**WHAT IS NEEDED**
Only the first line of the listing and the lines after it, up to and including the one containing "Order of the", should be retyped exactly.
=== Section Start ===
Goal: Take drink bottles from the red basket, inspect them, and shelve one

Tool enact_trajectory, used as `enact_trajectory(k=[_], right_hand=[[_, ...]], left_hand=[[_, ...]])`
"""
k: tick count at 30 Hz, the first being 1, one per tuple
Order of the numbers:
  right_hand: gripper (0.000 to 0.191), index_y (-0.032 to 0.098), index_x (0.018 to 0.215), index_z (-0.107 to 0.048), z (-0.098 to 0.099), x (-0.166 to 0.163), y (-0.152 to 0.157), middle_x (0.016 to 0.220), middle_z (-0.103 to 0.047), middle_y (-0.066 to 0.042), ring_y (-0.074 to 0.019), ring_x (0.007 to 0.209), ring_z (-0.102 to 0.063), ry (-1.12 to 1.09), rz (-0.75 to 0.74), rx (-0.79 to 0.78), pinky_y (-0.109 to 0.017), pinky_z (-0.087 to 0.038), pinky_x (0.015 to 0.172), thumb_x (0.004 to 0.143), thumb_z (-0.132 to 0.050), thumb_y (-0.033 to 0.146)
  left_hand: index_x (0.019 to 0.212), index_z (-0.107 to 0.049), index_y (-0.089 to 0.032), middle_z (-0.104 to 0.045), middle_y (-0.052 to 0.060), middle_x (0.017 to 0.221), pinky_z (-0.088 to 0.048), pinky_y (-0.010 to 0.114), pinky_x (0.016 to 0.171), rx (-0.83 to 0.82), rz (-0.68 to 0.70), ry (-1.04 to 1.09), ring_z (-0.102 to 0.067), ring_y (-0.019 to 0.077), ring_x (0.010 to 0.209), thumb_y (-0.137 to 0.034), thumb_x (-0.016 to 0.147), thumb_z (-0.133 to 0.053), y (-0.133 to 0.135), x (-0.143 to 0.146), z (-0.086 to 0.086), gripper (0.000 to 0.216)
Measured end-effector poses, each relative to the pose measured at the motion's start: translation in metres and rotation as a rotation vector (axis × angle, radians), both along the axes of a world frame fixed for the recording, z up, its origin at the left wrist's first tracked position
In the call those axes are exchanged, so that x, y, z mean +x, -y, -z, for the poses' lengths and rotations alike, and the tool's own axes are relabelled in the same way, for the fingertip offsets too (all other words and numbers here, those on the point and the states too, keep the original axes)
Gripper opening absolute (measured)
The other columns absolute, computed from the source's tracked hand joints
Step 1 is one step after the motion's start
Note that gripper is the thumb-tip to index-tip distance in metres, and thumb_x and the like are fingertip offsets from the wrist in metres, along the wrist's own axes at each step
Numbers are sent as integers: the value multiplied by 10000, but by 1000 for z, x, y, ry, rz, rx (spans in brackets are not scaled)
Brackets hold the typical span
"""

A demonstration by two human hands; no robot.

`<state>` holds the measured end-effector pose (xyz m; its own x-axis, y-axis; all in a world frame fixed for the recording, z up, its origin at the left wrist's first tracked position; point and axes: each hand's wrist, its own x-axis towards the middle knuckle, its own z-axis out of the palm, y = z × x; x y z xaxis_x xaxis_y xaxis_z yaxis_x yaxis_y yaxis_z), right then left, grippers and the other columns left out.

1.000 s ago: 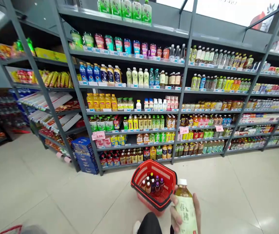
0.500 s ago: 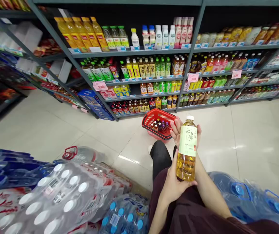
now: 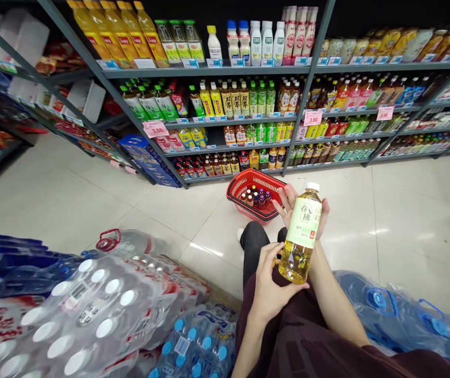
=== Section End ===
**WRITTEN RESPONSE**
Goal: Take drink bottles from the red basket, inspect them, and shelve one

Tool enact_trajectory, used as `enact_trajectory(k=[_], right_hand=[[_, ...]], left_hand=[[_, ...]])`
"""
k: tick count at 30 Hz, the first being 1, one per tuple
Order of the numbers:

This exercise is now fully answered.